*About this exercise*: Print the entire listing. Each line must match the original exactly.

*Data shown*:
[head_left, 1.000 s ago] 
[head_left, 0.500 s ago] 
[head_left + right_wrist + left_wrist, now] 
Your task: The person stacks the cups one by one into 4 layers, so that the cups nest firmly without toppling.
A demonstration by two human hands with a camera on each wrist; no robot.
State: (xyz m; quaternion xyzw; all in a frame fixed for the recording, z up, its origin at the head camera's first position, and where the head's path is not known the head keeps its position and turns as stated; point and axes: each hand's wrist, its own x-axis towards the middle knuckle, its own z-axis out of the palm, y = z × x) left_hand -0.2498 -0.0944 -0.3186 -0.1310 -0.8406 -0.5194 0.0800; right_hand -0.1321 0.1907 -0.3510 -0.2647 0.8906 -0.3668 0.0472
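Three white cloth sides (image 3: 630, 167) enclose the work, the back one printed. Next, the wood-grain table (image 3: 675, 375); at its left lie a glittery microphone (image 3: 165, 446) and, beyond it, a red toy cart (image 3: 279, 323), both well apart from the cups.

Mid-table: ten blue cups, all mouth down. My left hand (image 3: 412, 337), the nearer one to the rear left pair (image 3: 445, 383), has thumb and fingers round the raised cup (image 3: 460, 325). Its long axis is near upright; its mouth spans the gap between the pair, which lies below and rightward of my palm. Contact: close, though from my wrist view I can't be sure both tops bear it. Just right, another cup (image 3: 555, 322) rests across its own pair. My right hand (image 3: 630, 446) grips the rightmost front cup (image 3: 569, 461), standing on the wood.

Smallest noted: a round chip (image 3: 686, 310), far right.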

*Output for this task*:
[head_left, 1.000 s ago] 
[head_left, 0.500 s ago] 
[head_left + right_wrist + left_wrist, now] 
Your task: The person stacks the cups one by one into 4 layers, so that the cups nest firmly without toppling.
A demonstration by two human hands with a camera on each wrist; no robot.
State: (xyz m; quaternion xyzw; all in a frame fixed for the recording, z up, its origin at the head camera's first position, and where the head's path is not known the head keeps its position and turns as stated; point and axes: each hand's wrist, its own x-axis towards the middle knuckle, its own z-axis out of the palm, y = z × x) left_hand -0.2498 -0.0944 -0.3186 -0.1310 -0.8406 -0.5194 0.0800; right_hand -0.1321 0.1907 -0.3510 -0.2647 0.8906 -0.3668 0.0472
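Three white cloth sides (image 3: 630, 167) enclose the work, the back one printed. Next, the wood-grain table (image 3: 675, 375); at its left lie a glittery microphone (image 3: 165, 446) and, beyond it, a red toy cart (image 3: 279, 323), both well apart from the cups.

Mid-table: ten blue cups, all mouth down. My left hand (image 3: 412, 337), the nearer one to the rear left pair (image 3: 445, 383), has thumb and fingers round the raised cup (image 3: 460, 325). Its long axis is near upright; its mouth spans the gap between the pair, which lies below and rightward of my palm. Contact: close, though from my wrist view I can't be sure both tops bear it. Just right, another cup (image 3: 555, 322) rests across its own pair. My right hand (image 3: 630, 446) grips the rightmost front cup (image 3: 569, 461), standing on the wood.

Smallest noted: a round chip (image 3: 686, 310), far right.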

This exercise requires no additional output.